Tocolysis with the β-2-sympathomimetic hexoprenaline increases occurrence of infantile haemangioma in preterm infants.

BACKGROUND

Infantile haemangioma (IH) is the most commonly observed tumour in children. Off-label pharmacological treatment of IH with the beta-blocker propranolol induces regression of IH. Based on the fact that IH are more frequently observed in premature babies than in mature babies and the evidence that beta-blocker therapy leads to regression of IH, the authors generated the hypothesis that the use of β-2-sympathomimetics during pregnancy for inhibiting premature labour might increase occurrence of IH in preterm infants.

METHODS

For group comparison t test, Mann-Whitney U test and Fisher's exact test were used.

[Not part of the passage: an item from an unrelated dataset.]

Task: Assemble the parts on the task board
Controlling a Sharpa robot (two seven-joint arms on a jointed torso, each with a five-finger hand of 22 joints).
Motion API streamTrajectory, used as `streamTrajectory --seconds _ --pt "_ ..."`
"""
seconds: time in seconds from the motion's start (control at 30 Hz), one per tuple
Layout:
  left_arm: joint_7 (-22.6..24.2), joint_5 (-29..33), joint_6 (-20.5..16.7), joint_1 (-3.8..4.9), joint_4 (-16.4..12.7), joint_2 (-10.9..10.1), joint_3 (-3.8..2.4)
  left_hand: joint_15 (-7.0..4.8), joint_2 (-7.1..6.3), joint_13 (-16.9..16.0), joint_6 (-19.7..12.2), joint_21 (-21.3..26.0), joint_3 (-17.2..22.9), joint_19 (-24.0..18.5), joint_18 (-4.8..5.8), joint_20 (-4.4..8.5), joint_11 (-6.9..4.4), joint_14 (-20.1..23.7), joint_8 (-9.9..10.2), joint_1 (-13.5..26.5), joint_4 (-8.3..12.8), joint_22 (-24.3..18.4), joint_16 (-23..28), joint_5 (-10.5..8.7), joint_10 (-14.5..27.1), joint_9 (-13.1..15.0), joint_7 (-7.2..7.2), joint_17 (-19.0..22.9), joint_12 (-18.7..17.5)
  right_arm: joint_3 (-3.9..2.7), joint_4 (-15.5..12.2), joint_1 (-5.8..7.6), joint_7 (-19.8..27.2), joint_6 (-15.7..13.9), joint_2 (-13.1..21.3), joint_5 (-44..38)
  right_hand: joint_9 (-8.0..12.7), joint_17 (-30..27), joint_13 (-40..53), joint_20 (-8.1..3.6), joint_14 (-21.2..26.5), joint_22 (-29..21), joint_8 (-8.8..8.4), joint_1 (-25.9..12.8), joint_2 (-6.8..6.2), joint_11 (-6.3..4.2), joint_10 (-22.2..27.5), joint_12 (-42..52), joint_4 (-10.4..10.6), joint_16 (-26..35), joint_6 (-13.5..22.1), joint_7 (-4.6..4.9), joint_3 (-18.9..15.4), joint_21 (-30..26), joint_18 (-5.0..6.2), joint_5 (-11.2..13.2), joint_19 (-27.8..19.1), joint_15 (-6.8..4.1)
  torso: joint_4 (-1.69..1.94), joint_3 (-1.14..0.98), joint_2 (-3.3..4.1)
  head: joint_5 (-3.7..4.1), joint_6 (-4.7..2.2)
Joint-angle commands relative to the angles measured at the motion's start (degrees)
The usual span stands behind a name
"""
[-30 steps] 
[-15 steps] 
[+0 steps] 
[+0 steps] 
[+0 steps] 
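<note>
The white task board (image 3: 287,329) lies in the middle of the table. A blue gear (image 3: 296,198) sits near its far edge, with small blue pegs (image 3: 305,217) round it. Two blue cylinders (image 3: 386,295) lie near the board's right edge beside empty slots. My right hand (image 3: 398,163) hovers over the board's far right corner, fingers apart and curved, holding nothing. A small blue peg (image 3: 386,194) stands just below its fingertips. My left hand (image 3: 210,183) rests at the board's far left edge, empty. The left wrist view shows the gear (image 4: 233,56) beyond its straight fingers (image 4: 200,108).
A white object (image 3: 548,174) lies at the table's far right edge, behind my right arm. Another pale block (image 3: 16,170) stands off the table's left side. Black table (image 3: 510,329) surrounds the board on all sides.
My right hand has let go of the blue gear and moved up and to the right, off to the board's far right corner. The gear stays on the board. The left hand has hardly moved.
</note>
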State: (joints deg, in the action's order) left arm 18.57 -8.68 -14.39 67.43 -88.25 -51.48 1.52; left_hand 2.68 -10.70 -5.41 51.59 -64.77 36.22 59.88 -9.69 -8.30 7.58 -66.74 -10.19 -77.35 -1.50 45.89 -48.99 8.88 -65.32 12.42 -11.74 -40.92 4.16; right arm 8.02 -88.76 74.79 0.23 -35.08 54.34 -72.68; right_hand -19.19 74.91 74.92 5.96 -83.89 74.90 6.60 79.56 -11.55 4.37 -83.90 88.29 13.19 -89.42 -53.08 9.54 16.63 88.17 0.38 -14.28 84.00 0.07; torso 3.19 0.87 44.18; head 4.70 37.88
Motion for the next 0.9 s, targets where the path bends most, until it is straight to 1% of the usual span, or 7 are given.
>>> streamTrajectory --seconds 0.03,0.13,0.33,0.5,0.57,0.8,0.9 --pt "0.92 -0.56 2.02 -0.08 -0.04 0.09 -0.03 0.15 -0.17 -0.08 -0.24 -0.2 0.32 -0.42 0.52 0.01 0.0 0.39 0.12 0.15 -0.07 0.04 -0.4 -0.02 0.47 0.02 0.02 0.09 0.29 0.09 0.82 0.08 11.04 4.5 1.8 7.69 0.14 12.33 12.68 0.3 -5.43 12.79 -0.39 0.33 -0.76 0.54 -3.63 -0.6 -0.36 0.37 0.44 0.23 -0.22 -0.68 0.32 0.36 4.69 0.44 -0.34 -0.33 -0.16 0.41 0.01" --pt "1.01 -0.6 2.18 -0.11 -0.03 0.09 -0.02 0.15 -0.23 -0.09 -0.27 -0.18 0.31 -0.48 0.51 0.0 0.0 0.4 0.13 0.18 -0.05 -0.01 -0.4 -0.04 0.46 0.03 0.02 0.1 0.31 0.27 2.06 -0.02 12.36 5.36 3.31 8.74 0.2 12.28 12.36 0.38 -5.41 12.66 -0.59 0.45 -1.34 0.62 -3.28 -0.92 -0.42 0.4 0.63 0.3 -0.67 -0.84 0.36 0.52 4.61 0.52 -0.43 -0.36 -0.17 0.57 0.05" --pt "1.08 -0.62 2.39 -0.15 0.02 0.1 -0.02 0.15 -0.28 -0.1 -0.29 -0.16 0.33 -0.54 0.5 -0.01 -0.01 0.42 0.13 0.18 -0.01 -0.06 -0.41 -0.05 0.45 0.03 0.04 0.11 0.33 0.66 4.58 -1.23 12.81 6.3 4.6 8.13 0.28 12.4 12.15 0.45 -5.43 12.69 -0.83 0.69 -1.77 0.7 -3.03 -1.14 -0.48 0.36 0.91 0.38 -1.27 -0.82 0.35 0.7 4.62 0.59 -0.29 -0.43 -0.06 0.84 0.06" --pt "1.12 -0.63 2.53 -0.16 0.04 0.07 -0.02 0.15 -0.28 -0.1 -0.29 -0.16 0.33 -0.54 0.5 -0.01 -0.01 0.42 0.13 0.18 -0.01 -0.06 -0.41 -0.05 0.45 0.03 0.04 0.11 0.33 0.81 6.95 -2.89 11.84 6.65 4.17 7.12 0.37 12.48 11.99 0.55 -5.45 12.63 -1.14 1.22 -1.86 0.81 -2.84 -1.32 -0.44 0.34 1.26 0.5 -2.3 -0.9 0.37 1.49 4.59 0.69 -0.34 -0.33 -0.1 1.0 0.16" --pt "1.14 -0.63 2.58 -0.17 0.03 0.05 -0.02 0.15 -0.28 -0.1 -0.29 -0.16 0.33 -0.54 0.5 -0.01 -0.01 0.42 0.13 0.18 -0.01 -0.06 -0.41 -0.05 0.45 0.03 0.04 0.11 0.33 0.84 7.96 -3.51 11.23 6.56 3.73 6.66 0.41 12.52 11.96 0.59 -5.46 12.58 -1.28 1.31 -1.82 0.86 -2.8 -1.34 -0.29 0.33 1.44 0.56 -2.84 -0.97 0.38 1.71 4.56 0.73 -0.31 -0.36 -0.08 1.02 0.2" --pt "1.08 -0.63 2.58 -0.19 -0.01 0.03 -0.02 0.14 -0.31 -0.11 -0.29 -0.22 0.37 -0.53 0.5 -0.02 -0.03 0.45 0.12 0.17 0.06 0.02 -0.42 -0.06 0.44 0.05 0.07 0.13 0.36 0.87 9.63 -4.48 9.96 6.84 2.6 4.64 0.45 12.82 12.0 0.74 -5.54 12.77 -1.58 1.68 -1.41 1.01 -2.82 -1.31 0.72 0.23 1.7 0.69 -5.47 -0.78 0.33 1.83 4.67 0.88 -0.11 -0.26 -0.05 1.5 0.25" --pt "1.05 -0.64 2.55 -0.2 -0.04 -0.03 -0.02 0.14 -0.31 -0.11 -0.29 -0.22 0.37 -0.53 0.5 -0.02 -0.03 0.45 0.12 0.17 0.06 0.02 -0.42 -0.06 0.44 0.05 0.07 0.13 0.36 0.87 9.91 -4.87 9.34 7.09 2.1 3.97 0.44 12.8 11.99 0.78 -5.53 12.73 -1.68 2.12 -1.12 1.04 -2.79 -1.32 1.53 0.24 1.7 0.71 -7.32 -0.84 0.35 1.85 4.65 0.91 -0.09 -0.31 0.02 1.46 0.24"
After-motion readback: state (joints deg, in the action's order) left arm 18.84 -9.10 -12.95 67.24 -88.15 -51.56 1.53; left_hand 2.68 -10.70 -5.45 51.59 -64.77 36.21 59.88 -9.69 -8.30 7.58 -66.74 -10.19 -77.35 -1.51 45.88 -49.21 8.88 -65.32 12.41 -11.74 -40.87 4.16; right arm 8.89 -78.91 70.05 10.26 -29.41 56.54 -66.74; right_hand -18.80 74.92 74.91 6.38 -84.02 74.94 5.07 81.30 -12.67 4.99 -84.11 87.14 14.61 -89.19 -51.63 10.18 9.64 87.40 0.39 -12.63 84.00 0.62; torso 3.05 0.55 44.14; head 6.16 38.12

Logistic regression was carried out by the forward stepwise method with Wald statistics.

RESULTS

Data of 328 preterm infants (<32 gestational weeks) or with a birth weight of less than 1500 g (<36 gestational weeks) born between January 2006 and December 2008 were analysed. A total of 15 were excluded due do death within the 1st month of life, 38 because of lost to follow-up and six due to incomplete data. Complete data of 269 preterm infants were retrospectively analysed. During the follow-up period of median 1.6 years, 50 infants developed one or more IH within their first 6 months of life. IH occurred in 40/181 patients with intrauterine exposure to the β-2-sympathomimetic hexoprenaline and in 10/88 without exposure (OR=4.3; 95% CI 1.4 to 13.8). Furthermore, the influence of antenatal exposure to glucocorticosteroids for induction of lung development was analysed. Prenatally exposed subjects showed reduced occurrence of IH (OR=0.2; 95% CI 0.05 to 0.8).

CONCLUSION

Intrauterine exposure to the β-2-sympathomimetic hexoprenaline might increase the occurrence of IH in preterm infants.